Airport hotel plan is another money grab
It is flawed logic to assume that if you build a new airport
hotel, tourists will come to fill it. Tourists will not come to
town for an airport hotel. They'll come for the destination and
what it has to offer, not merely for the fact that there's an
airport hotel. Airport hotels are for the business traveler,
those staying overnight while on their way to somewhere else for
a business meeting in a place convenient for all those flying in
to attend.
Sorry, but Key West is not conveniently on the way to anywhere
else. You have to want to get here; it is a place you must want
to travel to on purpose. ... No one goes to an airport hotel
because they want to.
A hotel at Key West International Airport, or any other area in
town for that matter, will have zero positive impact on the
economy before, during or immediately after a storm, unless you
need more rooms available for the hoards of alphabet soup news
media that descend at those times. As it stands, during a storm
there should be plenty of rooms available as almost all the
tourists have left -- which is what creates the economic hit in
the first place. So why would we need more rooms during those
times? To sit empty? That will help the economy?

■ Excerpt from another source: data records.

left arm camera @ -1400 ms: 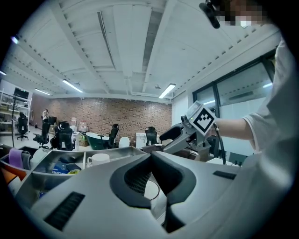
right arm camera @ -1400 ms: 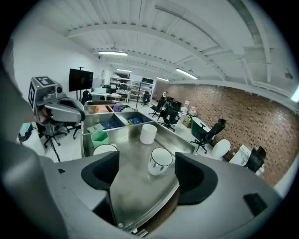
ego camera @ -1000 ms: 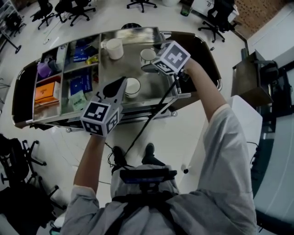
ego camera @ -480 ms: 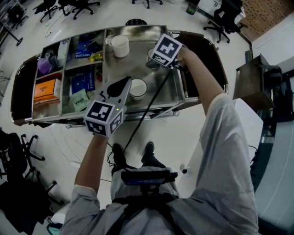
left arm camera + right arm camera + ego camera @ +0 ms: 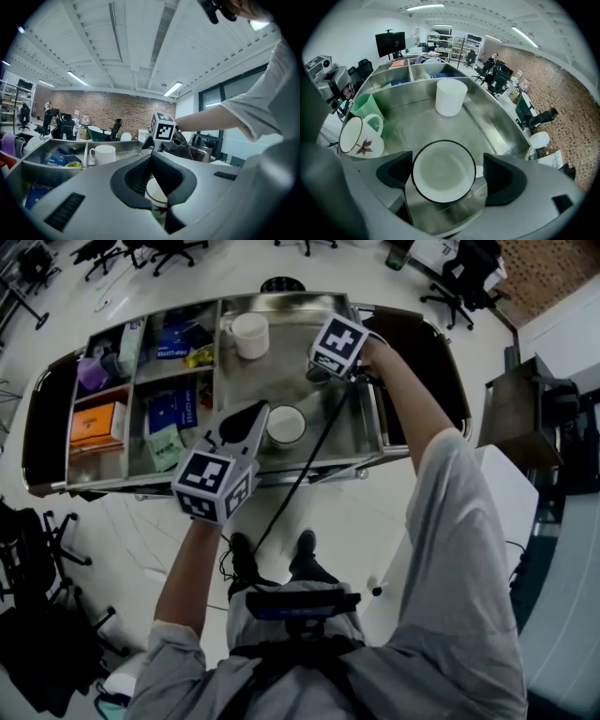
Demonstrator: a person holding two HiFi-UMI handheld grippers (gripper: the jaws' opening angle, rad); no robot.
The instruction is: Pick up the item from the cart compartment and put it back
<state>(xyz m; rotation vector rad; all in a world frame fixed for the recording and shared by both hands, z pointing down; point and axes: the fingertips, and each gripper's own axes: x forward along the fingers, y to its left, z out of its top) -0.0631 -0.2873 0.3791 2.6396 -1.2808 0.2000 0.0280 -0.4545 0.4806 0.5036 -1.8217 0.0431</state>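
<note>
The person stood at a metal cart and held 1 hand-held gripper in each hand. The right hand-held gripper was over the right side of the big compartment. Its 2 jaws stood wide apart, and a white cup with a black rim sat between them. The left jaw looked right at the rim, and a small gap showed at the right jaw, so the cup was not squeezed. I could not tell if the cup stood on the cart floor or hung a bit above it. The left hand-held gripper pointed into the same compartment from the front. Its jaws were almost together, with the tips meeting, and it held nothing. Just beside its tip stood a white cup with a red flower, and a green cup stood right behind that one. A plain white mug stood apart from them near the back wall. The small compartments on the left held an orange box, blue packs, a green packet and a purple thing.
</note>
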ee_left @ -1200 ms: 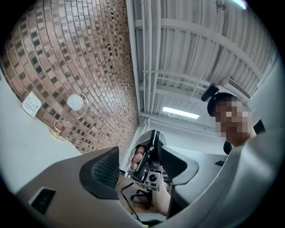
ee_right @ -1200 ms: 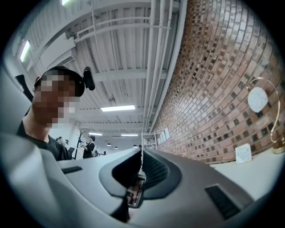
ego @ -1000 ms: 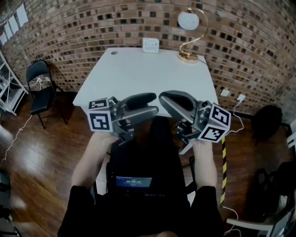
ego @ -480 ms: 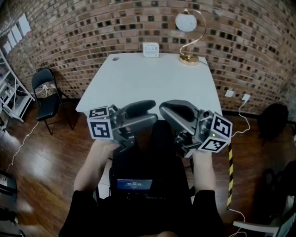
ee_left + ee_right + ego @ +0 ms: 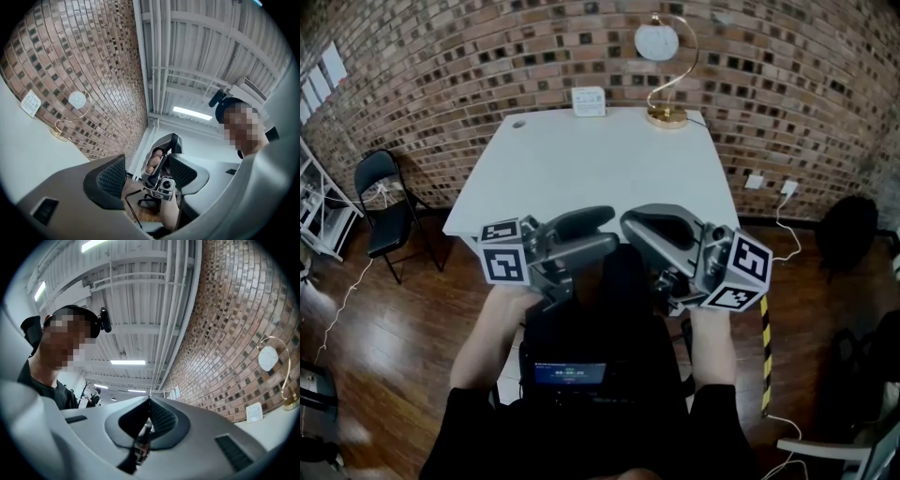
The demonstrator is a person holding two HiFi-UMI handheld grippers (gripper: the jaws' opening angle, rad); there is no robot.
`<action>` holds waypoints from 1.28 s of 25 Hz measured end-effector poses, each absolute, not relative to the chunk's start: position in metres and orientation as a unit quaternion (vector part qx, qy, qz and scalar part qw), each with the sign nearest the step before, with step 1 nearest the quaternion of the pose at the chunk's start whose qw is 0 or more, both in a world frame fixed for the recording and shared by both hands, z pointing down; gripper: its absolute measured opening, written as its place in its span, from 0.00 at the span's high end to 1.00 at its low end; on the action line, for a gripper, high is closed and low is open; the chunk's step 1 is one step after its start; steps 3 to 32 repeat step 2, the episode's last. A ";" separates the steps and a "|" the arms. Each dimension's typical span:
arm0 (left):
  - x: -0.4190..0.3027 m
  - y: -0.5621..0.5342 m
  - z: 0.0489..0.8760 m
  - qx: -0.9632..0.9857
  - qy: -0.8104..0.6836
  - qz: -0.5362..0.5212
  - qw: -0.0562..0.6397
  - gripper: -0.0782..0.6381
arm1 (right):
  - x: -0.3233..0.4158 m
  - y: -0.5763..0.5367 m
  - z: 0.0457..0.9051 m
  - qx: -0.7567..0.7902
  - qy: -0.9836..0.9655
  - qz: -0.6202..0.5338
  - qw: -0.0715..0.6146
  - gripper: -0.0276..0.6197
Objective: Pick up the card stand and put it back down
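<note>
The card stand [image 5: 588,100] is a small white upright card at the table's far edge, also seen in the left gripper view [image 5: 31,103] and the right gripper view [image 5: 254,412]. Both grippers are held close to the person's body, short of the table's near edge, far from the stand. My left gripper [image 5: 614,228] points right and its jaws stand apart with nothing between the pads [image 5: 112,176]. My right gripper [image 5: 628,221] points left toward it, jaws closed tip to tip [image 5: 150,401], holding nothing.
A white table [image 5: 600,169] stands against a brick wall. A gold arc lamp with a white globe [image 5: 657,42] sits at its far right corner beside the stand. A black folding chair [image 5: 380,183] stands on the wooden floor to the left. Cables lie at the right.
The head view has drifted, so the table and lamp sit a little further left in the frame. Both grippers keep their place in front of the body.
</note>
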State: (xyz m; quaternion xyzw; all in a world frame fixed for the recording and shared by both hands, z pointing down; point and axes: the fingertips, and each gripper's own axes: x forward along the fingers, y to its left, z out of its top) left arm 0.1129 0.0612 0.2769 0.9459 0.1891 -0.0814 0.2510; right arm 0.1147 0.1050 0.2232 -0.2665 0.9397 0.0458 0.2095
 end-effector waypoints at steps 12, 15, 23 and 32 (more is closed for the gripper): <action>0.117 0.063 0.278 0.945 0.192 -0.079 0.252 0.49 | 0.119 0.108 0.223 -0.270 0.938 0.050 0.211 0.93; 0.117 0.063 0.278 0.945 0.192 -0.079 0.252 0.49 | 0.119 0.108 0.223 -0.270 0.938 0.050 0.211 0.93; 0.117 0.063 0.278 0.945 0.192 -0.079 0.252 0.49 | 0.119 0.108 0.223 -0.270 0.938 0.050 0.211 0.93; 0.117 0.063 0.278 0.945 0.192 -0.079 0.252 0.49 | 0.119 0.108 0.223 -0.270 0.938 0.050 0.211 0.93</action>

Do we need a hotel at the airport for use as a convention
center? That's already in the works elsewhere, so that argument
fails. For use as an emergency hurricane shelter? This argument
has been used for other hotel proposals also, with a very mixed
public reception, so let's not try that again so soon. A hotel
is a hotel, let's not call it something else with the hope of
justifying it.
The question that really needs to be answered is this: Just how
often throughout a year is Key West fully booked, with no
available rooms anywhere? Fantasy Fest, maybe during the winter
holidays, and during what other times? The occasional weekend or
special event, perhaps? Certainly not continuously, all year
long. Certainly not so often that a big new hotel's worth of
overpriced, half-booked rooms are justifiable.
Building a "Field of Dreams" hotel and hoping that the tourists
will mystically arrive to fill it and lavish their money around
town is not something to hang your economic future on. Tourists
are not like water, rushing in to fill any available open
spaces.
And speaking of water, which is in fact the Keys' economic
lifeblood, the idea of an airport hotel bringing in tourists and
helping to resurrect a flat economy is about as dumb as
promoting new offshore oil drilling to help lower gasoline
prices next week or even next year, while cloaking your
intentions in the patriotic garb of energy independence. It's a
money-grab in either case, because some people sense an
opportunity for them where none existed before.